AM Best rates a number of single-parent and group captive insurers in the financial services, oil and support businesses, retail, energy, pharmaceutical and manufacturing industries.
Captive owners realise what is at stake: legal ramifications, reputational damage, loss of business and business interruptions can all cause tremendous damage to a company’s bottom line.
Given the significant potential costs of these risks, AM Best routinely discusses cybersecurity risk exposure and risk mitigation measures with our rated insurers.
For the majority of these entities, this issue is regularly a topic of their enterprise risk management committee meetings. Some companies have gone further, dedicating a designated cyber risk security department solely for this purpose, which is being upgraded and enhanced. A key function of cyber risk security departments is to test the systems routinely, improve their performance and look for potential vulnerabilities.
AM Best has found that in a majority of cases, its rated captives either write this coverage directly or the parent organisation has some level of coverage addressing cyber risk. This is done either through self-insurance (outside the captive) or in the commercial market.
Additionally, within the universe of AM Best-rated captives, a number have been seriously considering writing cyber risk. The hesitancy by other captives—rated and unrated—to underwrite cyber risk derives mainly from the difficulty in quantifying the risks and rewards (ie, a lack of actuarial data and consequence-oriented analytics).
These captives recognise that the implementation of robust risk management to combat cyber attacks requires (i) engaged executive leadership; (ii) targeted cyber risk education and awareness; (iii) cost-effective investments in technology; and (iv) sharing of relevant information.
Rated single-parent captives are reluctant to underwrite coverages they are not familiar with, or where they do not have enough expertise.
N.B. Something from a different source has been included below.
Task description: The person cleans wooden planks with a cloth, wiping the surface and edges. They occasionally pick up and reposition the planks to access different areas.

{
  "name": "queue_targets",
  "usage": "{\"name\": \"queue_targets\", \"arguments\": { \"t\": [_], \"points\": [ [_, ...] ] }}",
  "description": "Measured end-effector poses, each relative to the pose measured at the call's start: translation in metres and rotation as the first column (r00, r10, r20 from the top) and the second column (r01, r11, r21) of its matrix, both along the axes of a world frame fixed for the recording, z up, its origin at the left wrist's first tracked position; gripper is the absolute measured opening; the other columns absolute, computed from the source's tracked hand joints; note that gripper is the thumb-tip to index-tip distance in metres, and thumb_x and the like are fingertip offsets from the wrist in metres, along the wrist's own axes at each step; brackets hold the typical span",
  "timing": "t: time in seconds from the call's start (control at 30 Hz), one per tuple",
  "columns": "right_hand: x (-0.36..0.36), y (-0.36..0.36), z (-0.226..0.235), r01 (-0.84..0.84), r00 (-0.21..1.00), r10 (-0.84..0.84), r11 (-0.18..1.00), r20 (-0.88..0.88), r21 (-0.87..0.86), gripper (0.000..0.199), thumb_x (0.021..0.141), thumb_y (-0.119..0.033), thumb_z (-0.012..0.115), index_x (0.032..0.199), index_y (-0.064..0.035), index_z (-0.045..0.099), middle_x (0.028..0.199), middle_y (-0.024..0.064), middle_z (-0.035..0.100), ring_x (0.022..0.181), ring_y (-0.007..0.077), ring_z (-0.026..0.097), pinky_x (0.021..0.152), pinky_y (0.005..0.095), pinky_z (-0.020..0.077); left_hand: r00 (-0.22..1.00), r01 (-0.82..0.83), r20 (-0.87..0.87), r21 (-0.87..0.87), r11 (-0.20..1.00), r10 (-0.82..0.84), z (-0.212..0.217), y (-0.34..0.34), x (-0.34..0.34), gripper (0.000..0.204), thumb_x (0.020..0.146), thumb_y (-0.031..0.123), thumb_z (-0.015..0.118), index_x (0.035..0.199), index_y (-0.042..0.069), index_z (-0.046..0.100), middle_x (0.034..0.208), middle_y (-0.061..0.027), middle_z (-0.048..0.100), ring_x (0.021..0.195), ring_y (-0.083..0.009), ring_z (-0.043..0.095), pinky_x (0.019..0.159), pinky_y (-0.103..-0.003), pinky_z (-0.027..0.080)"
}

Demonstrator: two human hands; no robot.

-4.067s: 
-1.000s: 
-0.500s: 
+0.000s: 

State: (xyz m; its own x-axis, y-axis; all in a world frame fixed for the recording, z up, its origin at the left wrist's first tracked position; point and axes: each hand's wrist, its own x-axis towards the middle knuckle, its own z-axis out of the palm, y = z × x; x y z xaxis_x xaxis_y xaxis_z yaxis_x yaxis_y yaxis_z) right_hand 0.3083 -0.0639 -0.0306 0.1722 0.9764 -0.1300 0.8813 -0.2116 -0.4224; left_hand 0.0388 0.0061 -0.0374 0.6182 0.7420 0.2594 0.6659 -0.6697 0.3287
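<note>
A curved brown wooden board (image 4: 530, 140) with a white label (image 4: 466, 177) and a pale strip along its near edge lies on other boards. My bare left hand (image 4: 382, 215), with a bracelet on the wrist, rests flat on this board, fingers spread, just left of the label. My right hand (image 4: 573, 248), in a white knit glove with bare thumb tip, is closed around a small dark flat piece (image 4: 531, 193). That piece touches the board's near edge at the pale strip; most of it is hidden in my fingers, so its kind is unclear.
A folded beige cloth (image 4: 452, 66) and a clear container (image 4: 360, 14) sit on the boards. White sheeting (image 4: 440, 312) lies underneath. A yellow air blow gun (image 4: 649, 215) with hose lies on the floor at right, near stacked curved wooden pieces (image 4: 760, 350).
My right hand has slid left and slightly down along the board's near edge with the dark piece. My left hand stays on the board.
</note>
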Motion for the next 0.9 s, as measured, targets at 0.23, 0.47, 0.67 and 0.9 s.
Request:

Consequently, they are putting considerable thought and diligence into framing the policy structure, while at the same time gaining substantial understanding of the many aspects of such risk, before making a final decision.
For those US captives filing NAIC statutory filings, cyber insurance writings have increased between 2015 and 2017 as shown in Table 1. AM Best expects these writings to increase in the coming years.
Table 1: US captive insurance composite (CIC)—cybersecurity coverage
2015 | 2016 | 2017 | % Growth 2015/16 | % Growth 2016/17 | |
Direct premiums written ($000s) | 4,613 | 7,840 | 14,827 | 70 | 89.1 |
Paid losses ($000s) | 185 | 556 | 778 | 200.5 | 39.9 |
Policies in force | 47,603 | 56,966 | 58,305 | 19.7 | 2.4 |
Source: AM Best | |||||
Getting clarity
This deliberate approach is consistent whenever considering any sort of new exposure in a captive. There is a long-standing misconception that captives are places where the owners “dump” difficult risks. From AM Best’s experience in rating a number of single-parent captives in a variety of industries with public and private owners, it is readily apparent that this is not the case.
Corporate controls, internal risk managers, local captive regulations and rating agency concerns all are considered when deciding whether the captive should bear any new type of risk.
A captive that understands its parent’s business is well positioned to understand where the risks are, and while it cannot provide all the answers to mitigate cyber risk for the parent, it is a central point to get understanding and clarity about this risk.
Insurance markets in general can learn a great deal by joining with these captives to offer policies that provide adequate cyber protection. This will lead to a sophisticated evolution of the cybersecurity insurance market, which could offer necessary coverage to more insureds at prices that align with the risks at hand.
This also can result in a better understanding of the degree of loss from cyber incidents, culminating in the development of common cybersecurity standards and best practices.